In my interview with Greg WIlnau during the Profitable Musician Summit, he explains how he got over the awkwardness of getting people on his list and selling CDs at shows. Once he started thinking about the potential transaction as a value exchange instead of asking them for a favor, it instantly made it easier for him and massively increased his signups and sales. You can hear the full interview during the online summit.
Another great example is Shannon Curtis. She got tired of performing at bars and bistros where no one was listening and she couldn’t form connections with the audience. So she started her own grassroots house concerts movement. This allowed her to personally connect with each fan in the intimate setting. Plus, everyone who came to the shows not only became a fan and joined her list, but many offered to host their own house shows.
This grassroots approach has snowballed into a very profitable business for Shannon. You can hear the whole story and learn how you can copy her strategy during the Profitable Musician Summit.

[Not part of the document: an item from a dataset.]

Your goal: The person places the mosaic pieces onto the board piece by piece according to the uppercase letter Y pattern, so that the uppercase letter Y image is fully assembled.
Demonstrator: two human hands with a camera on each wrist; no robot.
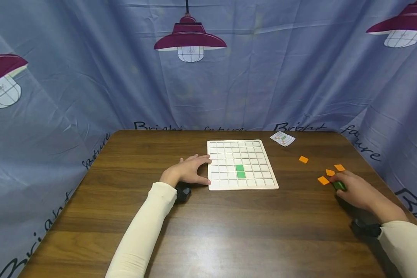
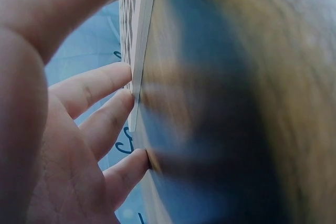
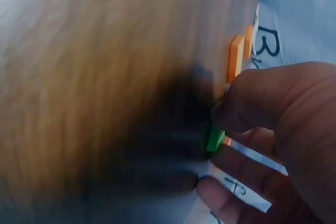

If there's ONE thing you learn from me, I hope it is that you, as a solo musician or band, are an entrepreneur and are running a business.
I find that most musicians start out a bit mystified by all the planning, goal-setting and strategy creation that go along with being an entrepreneur. As creatives, we tend to want to “go with the flow” and let inspiration dictate what we are working on. But this can often lead to overwhelm and a pile of unfinished projects.
The process I take my students through to combat this natural tendency of scattered creatives involves brainstorming ideas, then organizing, then prioritizing and then focusing on only 5 goals for a 90-day period.
Finally, breaking down the 5 goals into bite-sized action steps will help these seemingly unreachable goals feel approachable and do-able.
This goal-setting exercise will allow you to map out your time for the next 90 days so you can be sure that what you’re spending time on is actually going to get you closer to achieving your goals and finishing projects.
As musicians, it’s important to not put all of our eggs in one basket. There are actually many ways to make money from music - not just performing live - that we can combine to make a sustainable income.
It’s important to diversify because, with each type of income, there are always things outside of our control.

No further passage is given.